■ **DIRECTIONS**: Within the material below, filter for lines that hold the word "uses".

■ **LISTED ENTRIES**:
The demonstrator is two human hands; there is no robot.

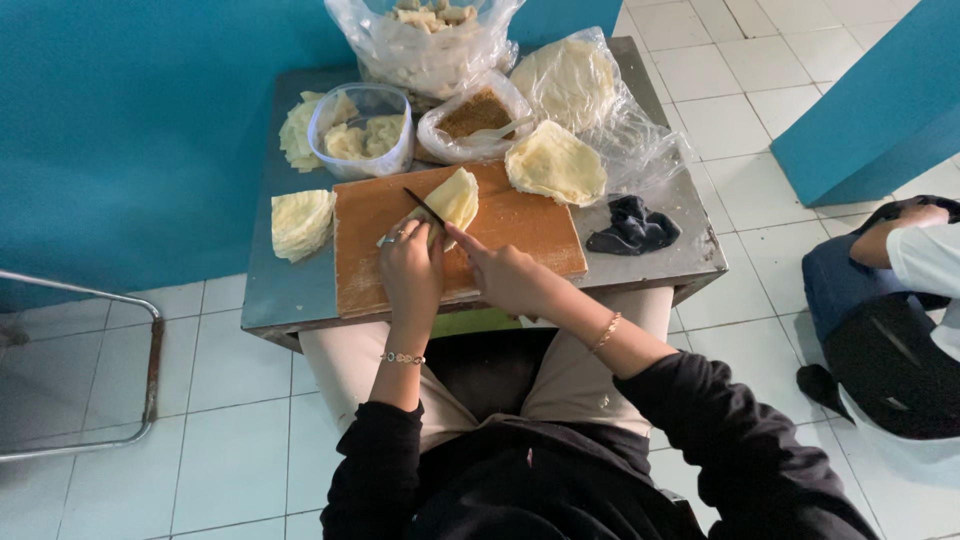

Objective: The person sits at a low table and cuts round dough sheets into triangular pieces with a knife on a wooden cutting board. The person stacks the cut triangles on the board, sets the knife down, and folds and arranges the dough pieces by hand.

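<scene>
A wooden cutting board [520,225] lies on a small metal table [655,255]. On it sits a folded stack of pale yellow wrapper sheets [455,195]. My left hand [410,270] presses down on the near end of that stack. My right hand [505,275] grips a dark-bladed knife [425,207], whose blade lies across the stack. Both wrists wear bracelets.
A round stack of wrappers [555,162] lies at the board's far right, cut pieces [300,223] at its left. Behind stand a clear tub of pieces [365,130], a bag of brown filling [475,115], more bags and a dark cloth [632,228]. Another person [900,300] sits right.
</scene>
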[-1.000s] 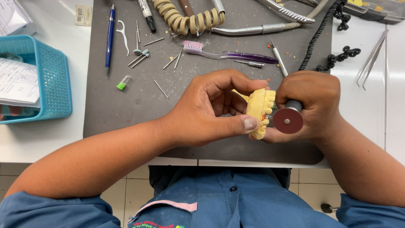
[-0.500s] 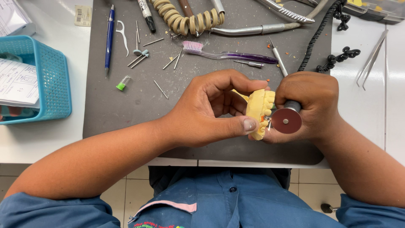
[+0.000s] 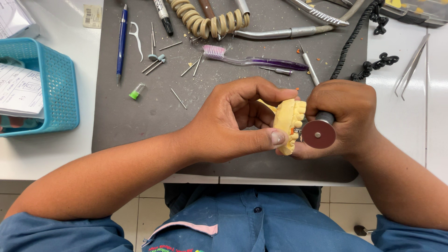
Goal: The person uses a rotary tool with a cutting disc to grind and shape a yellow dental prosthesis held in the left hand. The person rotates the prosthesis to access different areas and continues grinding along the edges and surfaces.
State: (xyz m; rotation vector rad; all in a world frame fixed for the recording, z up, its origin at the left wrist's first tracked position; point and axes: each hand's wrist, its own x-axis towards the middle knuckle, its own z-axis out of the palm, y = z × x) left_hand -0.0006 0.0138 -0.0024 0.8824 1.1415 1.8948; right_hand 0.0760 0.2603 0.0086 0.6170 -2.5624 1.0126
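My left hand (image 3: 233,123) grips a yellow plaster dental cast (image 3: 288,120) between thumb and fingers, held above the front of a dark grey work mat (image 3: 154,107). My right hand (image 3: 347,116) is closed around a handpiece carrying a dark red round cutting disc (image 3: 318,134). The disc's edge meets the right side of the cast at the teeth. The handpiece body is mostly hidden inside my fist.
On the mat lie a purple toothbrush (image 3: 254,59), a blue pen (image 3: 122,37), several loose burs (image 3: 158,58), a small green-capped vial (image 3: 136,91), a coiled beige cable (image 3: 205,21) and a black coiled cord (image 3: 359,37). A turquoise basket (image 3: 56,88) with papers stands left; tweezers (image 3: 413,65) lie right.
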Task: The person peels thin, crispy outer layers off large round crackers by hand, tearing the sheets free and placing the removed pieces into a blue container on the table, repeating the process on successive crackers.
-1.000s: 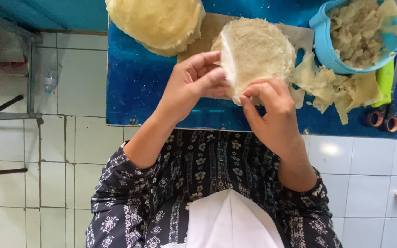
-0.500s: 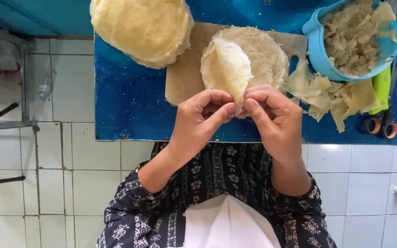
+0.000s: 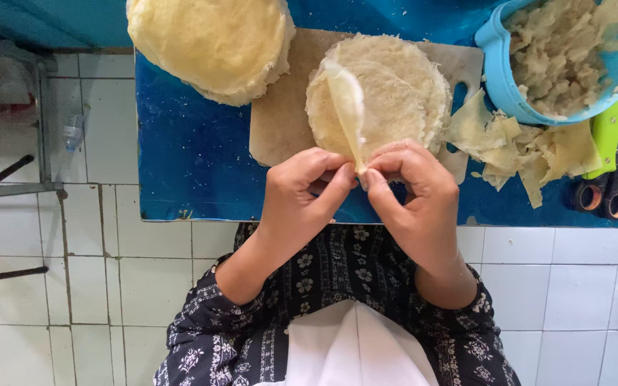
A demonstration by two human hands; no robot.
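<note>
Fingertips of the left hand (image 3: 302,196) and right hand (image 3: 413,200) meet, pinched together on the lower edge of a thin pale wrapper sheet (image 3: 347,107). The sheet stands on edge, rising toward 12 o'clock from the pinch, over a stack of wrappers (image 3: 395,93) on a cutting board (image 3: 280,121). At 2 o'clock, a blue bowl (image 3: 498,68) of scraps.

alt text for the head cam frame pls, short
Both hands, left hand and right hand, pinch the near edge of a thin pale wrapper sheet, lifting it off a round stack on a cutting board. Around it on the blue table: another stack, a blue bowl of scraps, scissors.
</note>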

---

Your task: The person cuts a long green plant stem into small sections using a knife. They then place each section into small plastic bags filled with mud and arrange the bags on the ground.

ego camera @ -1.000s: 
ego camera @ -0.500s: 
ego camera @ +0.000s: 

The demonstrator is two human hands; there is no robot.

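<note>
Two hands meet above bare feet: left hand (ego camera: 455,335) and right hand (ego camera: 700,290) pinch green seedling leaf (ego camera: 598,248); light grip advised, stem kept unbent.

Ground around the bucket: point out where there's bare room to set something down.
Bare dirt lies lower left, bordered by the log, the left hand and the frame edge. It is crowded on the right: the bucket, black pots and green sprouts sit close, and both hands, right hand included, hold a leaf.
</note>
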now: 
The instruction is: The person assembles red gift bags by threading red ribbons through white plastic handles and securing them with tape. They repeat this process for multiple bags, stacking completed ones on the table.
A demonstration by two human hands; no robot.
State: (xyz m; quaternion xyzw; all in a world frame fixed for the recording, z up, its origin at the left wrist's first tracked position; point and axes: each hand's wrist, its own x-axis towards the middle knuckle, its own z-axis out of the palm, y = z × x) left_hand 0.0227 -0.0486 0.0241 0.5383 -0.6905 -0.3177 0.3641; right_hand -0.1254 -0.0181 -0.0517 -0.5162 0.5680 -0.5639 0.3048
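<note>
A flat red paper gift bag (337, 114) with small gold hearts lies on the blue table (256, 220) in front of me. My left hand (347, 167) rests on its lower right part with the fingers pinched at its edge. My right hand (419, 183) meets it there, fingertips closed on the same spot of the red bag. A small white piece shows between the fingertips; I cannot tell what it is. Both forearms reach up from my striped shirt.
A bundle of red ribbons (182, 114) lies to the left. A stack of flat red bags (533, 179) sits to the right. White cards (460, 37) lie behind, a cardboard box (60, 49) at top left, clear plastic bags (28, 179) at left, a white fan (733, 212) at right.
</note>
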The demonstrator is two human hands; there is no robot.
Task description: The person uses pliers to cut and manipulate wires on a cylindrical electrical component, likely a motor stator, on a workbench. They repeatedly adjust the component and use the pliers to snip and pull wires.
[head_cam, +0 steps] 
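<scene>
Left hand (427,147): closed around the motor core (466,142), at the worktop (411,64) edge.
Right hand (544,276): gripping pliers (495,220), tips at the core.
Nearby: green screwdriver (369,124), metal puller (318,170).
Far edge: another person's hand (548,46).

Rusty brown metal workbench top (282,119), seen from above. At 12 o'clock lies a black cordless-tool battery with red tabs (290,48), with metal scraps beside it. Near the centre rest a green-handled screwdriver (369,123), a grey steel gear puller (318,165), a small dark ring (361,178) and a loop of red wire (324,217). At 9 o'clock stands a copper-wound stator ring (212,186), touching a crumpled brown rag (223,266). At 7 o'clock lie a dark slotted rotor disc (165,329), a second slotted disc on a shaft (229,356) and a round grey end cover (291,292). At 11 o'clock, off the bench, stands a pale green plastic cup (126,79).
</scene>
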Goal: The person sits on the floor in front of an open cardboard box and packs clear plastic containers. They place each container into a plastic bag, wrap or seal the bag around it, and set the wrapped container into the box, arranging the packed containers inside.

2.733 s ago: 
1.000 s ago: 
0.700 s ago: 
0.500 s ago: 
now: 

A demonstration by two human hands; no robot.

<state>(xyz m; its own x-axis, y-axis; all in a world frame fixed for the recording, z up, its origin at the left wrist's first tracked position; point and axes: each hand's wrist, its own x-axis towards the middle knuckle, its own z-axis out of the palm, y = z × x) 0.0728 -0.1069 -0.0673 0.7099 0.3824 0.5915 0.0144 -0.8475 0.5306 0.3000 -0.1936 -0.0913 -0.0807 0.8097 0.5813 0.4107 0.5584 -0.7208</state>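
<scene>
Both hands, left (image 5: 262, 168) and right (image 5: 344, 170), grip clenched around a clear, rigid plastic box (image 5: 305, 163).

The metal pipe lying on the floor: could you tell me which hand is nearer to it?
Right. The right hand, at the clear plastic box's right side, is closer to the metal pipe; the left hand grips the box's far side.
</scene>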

■ **OUTPUT OF THE EXERCISE**:
Goal: The person uses a rotary tool with a cutting disc to grind and shape a yellow dental prosthesis held in the left hand. The person rotates the prosthesis to access different areas and continues grinding along the edges and surfaces.
Task description: The person uses pliers to cut and manipulate wires on a cylindrical electrical component, likely a motor stator, on a workbench. They repeatedly adjust the component and use the pliers to snip and pull wires.

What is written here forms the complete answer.